Statut du dispositif : EN VIGUEUR.
Ce dispositif est actuellement en vigueur (juin 2026). Aucune date de fin n’est fixée à ce jour.
L'essentiel en bref
- Statut : EN VIGUEUR
- Déficit imputable sur le revenu global jusqu'à 10 700 €/an
- La part liée aux intérêts d'emprunt n'est imputable que sur les revenus fonciers
- L'excédent de déficit est reportable pendant 10 ans
- Bonus rénovation énergétique : plafond porté à 21 400 € (à vérifier pour 2026)
Comment fonctionne le déficit foncier ?
En location nue au régime réel, lorsque vos charges déductibles dépassent vos loyers, vous générez un déficit foncier. Ce déficit s'impute sur votre revenu global (salaires, etc.) dans la limite de 10 700 € par an, ce qui réduit directement votre impôt. La fraction du déficit provenant des intérêts d'emprunt ne s'impute, elle, que sur les revenus fonciers.

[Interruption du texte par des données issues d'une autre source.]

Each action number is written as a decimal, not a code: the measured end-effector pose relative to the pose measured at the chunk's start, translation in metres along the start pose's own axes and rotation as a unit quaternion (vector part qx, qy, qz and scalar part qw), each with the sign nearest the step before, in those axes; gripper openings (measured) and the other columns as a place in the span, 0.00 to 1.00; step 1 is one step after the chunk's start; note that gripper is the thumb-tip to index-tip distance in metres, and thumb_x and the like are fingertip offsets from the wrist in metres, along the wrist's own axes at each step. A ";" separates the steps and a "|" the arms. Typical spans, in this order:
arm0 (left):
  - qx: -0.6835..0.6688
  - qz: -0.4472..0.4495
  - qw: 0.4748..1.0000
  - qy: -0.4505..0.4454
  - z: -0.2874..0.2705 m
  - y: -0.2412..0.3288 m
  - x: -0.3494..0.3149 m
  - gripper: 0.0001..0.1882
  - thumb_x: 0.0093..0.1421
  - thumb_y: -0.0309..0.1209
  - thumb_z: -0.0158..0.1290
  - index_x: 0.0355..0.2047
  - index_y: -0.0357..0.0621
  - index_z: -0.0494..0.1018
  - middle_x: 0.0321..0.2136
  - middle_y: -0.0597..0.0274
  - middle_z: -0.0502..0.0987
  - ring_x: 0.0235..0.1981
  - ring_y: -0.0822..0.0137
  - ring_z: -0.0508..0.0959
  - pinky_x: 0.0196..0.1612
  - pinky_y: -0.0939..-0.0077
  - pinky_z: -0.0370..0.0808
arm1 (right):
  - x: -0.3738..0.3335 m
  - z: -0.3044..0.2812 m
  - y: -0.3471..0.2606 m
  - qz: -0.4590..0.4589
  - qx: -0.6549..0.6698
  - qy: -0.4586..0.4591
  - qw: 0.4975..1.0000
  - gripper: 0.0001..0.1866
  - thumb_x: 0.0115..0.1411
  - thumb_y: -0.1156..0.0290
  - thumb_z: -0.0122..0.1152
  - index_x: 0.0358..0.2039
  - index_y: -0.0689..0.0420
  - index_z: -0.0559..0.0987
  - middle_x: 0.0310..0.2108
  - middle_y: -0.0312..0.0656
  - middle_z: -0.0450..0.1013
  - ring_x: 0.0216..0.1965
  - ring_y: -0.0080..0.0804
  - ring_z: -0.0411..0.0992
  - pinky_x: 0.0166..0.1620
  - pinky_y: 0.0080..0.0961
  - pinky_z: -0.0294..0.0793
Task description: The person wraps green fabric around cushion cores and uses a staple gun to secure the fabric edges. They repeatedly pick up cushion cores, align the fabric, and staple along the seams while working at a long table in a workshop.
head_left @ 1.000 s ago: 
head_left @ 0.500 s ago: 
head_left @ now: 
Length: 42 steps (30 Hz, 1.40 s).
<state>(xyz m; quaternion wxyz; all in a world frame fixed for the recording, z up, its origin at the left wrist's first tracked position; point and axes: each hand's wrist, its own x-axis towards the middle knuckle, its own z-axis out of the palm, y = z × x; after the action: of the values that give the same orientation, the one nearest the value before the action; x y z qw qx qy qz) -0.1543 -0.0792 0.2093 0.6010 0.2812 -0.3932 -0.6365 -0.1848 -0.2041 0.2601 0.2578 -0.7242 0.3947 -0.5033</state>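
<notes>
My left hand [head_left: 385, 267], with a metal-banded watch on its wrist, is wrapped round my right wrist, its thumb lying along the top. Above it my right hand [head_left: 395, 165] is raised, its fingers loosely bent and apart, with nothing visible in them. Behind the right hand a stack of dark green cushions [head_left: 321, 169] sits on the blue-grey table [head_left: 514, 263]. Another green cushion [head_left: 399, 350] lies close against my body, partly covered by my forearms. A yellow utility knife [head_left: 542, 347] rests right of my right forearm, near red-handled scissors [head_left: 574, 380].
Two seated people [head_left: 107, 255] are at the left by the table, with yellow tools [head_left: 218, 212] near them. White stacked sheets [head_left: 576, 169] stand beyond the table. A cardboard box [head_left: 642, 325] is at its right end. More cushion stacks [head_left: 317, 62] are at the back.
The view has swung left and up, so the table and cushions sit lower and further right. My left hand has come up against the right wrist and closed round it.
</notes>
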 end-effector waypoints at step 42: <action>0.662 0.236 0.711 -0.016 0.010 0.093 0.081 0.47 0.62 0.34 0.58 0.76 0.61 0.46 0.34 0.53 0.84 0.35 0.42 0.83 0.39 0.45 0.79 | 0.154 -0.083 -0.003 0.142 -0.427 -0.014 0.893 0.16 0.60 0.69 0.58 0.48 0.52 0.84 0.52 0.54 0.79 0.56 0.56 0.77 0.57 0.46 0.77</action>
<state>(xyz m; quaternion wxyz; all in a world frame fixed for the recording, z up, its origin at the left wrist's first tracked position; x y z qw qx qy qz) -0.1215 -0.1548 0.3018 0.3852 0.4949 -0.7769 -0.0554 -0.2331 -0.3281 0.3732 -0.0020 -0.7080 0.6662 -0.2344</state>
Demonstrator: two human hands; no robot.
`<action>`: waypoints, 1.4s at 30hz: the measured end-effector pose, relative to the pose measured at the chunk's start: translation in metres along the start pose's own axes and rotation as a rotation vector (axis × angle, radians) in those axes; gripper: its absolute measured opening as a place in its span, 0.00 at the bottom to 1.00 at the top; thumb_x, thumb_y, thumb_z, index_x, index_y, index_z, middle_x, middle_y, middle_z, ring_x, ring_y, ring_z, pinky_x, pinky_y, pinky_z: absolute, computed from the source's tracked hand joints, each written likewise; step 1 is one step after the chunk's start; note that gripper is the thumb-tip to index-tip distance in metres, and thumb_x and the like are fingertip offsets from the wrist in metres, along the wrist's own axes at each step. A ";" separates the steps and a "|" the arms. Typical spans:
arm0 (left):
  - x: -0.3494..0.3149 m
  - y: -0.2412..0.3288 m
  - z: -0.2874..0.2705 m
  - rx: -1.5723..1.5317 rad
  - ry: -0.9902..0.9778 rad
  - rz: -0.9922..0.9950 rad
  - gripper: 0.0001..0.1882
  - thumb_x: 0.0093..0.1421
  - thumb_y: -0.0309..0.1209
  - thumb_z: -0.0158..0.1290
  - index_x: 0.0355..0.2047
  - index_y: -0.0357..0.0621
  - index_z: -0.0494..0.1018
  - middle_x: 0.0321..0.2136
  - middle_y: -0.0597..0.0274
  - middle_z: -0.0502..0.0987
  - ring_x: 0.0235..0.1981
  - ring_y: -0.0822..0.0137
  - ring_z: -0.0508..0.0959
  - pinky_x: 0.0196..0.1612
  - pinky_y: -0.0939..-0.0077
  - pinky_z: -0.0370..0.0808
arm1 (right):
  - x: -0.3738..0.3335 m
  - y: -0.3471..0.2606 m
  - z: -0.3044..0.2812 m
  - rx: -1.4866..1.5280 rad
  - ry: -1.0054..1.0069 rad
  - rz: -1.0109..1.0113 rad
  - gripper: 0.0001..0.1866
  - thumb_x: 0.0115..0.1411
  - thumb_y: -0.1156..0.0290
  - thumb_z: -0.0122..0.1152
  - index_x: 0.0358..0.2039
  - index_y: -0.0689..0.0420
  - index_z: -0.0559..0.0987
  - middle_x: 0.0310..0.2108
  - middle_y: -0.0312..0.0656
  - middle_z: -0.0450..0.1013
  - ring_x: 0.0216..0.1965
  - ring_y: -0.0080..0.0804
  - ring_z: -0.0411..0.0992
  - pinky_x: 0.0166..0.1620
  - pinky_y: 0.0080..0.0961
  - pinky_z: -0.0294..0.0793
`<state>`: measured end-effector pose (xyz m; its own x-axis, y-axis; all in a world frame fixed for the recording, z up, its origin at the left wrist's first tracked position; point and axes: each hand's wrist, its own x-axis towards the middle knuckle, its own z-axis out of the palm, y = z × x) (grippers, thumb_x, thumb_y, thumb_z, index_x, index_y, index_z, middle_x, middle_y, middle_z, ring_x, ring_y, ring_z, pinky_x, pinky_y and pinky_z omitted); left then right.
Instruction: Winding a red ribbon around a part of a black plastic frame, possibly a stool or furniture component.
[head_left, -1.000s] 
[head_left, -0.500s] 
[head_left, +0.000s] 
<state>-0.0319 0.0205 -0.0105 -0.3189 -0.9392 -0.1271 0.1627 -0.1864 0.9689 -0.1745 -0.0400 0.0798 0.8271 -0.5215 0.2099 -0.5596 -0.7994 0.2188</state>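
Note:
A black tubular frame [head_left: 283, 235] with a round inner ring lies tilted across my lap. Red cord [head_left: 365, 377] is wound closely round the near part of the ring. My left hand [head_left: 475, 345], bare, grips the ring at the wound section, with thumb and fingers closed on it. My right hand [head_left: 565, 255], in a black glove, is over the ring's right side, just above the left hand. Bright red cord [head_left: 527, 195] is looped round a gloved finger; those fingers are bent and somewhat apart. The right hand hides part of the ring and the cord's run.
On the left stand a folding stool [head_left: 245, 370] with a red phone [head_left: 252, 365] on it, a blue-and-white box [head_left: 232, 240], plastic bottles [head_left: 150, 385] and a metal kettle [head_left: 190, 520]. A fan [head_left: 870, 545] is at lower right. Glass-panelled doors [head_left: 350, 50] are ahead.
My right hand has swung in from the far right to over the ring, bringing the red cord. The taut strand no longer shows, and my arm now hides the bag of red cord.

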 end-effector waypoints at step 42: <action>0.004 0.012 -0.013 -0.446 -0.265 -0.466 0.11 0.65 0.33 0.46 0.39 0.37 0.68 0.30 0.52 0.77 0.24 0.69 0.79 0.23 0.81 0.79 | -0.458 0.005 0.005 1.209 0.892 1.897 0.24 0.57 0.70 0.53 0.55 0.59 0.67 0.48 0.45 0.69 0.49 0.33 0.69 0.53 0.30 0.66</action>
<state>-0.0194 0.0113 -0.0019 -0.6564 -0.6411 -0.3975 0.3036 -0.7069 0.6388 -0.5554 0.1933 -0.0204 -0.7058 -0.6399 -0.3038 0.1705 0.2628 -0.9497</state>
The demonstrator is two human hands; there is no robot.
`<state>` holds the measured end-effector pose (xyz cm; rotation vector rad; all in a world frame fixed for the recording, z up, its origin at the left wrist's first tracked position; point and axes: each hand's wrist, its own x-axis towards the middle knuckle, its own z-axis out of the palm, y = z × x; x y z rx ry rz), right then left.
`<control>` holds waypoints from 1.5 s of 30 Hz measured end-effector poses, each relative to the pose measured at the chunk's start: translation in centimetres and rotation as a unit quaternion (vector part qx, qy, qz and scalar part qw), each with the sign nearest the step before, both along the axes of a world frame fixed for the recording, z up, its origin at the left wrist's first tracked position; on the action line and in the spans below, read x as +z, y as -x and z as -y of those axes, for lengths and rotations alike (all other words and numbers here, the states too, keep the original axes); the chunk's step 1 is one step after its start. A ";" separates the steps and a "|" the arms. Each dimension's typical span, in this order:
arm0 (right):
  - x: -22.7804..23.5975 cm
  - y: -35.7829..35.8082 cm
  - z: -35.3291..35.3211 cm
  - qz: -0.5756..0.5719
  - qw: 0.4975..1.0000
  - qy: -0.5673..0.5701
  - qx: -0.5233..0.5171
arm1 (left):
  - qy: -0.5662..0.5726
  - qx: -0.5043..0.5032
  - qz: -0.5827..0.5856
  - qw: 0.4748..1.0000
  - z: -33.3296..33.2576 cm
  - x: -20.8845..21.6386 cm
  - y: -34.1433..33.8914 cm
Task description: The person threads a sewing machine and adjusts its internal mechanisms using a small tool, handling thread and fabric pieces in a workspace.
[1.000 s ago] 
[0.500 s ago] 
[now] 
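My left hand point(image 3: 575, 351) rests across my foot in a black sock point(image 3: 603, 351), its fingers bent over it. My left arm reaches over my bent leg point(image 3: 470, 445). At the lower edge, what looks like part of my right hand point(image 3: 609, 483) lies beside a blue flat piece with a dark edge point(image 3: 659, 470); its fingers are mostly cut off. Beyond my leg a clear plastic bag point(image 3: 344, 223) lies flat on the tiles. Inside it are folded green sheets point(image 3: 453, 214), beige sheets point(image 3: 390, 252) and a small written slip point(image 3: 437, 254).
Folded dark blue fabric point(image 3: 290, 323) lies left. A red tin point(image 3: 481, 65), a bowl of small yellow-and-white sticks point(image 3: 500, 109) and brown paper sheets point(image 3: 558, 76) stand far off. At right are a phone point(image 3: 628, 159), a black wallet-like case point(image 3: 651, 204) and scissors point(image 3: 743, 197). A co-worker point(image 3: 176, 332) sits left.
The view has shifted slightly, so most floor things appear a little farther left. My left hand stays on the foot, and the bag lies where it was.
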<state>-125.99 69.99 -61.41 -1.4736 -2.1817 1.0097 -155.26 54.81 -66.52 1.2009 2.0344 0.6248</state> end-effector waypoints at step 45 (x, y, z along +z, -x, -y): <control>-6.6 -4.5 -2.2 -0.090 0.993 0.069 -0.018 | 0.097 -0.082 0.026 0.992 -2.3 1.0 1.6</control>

Si le déficit dépasse 10 700 €, l'excédent — ainsi que la part liée aux intérêts — est reportable sur 10 ans sur vos revenus fonciers futurs.
Le bonus rénovation énergétique
Pour encourager la rénovation des passoires thermiques, le plafond d'imputation a été temporairement doublé à 21 400 € pour les travaux permettant à un logement de sortir des classes E, F ou G du DPE. Ce dispositif renforcé concernait les dépenses engagées sur une période limitée : vérifiez sa reconduction pour 2026 avant de bâtir votre stratégie.